## Activity
Scan the records for the string "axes" and state how many lines contain it, using the number alone.

(Collection entries)
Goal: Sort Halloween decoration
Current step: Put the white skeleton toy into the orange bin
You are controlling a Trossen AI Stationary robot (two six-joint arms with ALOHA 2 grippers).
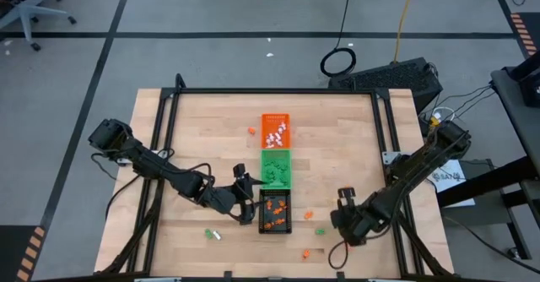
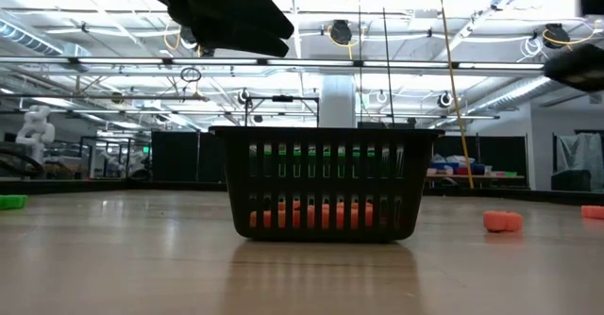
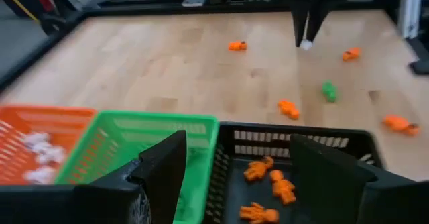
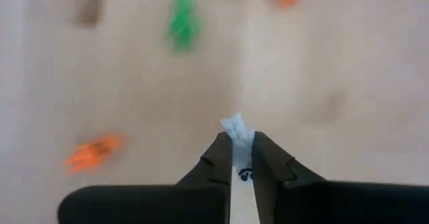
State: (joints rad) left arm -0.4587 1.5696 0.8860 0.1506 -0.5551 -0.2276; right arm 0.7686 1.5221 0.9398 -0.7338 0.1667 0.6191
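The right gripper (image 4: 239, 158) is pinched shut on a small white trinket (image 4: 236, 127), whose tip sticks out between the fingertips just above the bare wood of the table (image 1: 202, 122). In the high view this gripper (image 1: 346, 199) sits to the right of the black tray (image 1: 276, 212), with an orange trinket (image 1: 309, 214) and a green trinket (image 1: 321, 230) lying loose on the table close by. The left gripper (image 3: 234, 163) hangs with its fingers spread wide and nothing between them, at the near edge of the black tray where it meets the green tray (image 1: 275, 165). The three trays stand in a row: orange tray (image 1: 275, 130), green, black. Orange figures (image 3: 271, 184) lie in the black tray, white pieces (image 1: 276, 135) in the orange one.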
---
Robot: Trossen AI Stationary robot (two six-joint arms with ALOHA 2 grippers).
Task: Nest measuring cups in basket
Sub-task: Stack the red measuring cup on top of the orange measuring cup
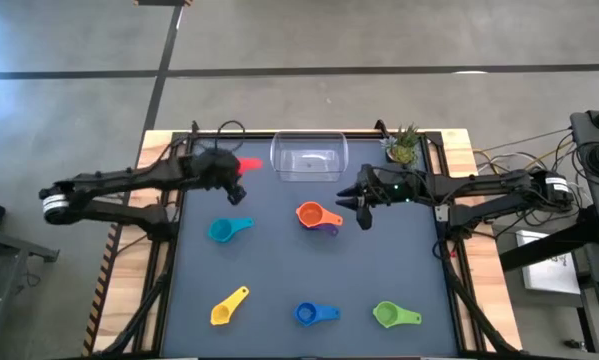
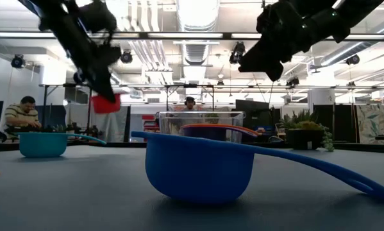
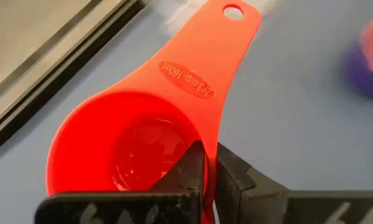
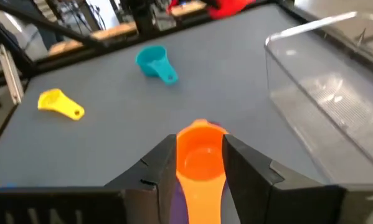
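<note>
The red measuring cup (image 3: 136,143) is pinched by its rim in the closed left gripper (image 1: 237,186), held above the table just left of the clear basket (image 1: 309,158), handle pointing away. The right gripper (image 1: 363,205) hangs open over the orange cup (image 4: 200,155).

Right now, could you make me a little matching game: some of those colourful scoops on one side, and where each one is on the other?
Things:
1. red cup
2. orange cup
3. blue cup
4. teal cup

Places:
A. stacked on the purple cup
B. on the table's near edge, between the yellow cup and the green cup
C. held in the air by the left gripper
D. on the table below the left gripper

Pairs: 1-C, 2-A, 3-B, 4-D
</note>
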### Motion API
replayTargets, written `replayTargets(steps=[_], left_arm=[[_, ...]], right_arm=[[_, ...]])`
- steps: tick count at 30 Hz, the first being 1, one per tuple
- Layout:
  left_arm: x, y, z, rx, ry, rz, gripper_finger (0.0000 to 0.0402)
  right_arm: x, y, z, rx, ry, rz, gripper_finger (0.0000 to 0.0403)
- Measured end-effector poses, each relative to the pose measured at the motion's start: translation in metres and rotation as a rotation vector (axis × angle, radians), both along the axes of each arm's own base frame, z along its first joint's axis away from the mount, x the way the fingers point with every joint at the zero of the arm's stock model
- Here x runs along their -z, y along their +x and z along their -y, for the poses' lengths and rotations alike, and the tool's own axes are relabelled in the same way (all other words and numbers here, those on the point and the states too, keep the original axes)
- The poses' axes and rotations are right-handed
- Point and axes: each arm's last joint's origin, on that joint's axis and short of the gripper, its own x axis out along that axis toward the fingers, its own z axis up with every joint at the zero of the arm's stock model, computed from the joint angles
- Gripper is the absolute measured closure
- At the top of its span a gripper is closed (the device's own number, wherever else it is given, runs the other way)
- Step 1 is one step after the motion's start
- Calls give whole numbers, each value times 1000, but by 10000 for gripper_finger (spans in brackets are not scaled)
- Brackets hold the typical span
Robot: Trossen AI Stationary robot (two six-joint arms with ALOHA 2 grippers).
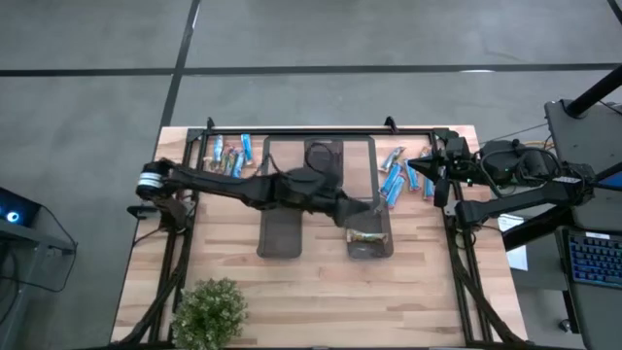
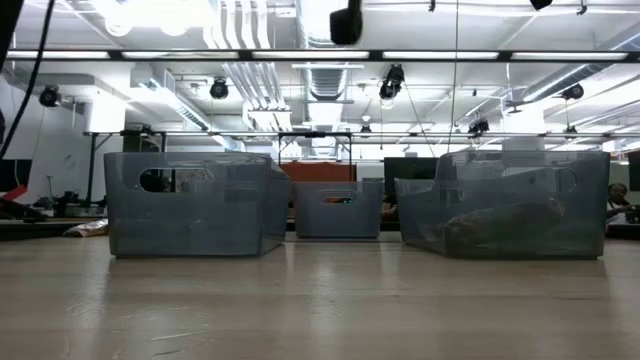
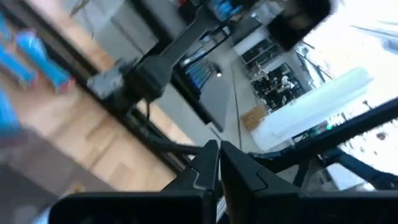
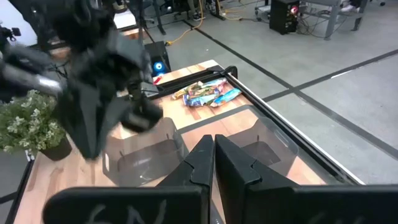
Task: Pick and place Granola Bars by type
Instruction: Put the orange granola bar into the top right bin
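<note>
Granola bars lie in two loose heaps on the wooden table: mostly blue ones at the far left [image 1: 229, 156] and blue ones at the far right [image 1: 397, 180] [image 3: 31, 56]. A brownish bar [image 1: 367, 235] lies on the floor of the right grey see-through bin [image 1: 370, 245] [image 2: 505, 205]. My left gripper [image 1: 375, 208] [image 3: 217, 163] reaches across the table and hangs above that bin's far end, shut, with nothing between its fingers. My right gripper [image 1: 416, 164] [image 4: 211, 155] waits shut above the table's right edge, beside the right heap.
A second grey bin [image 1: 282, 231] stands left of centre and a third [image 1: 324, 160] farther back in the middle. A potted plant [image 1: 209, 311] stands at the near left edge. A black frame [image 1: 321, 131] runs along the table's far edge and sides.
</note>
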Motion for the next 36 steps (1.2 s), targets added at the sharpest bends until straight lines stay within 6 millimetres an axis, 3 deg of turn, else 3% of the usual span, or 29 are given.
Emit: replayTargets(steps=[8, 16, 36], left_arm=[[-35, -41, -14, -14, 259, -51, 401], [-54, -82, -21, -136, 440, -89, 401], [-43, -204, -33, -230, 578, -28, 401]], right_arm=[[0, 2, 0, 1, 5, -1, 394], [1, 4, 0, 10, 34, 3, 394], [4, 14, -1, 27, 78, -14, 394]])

## Exercise response
4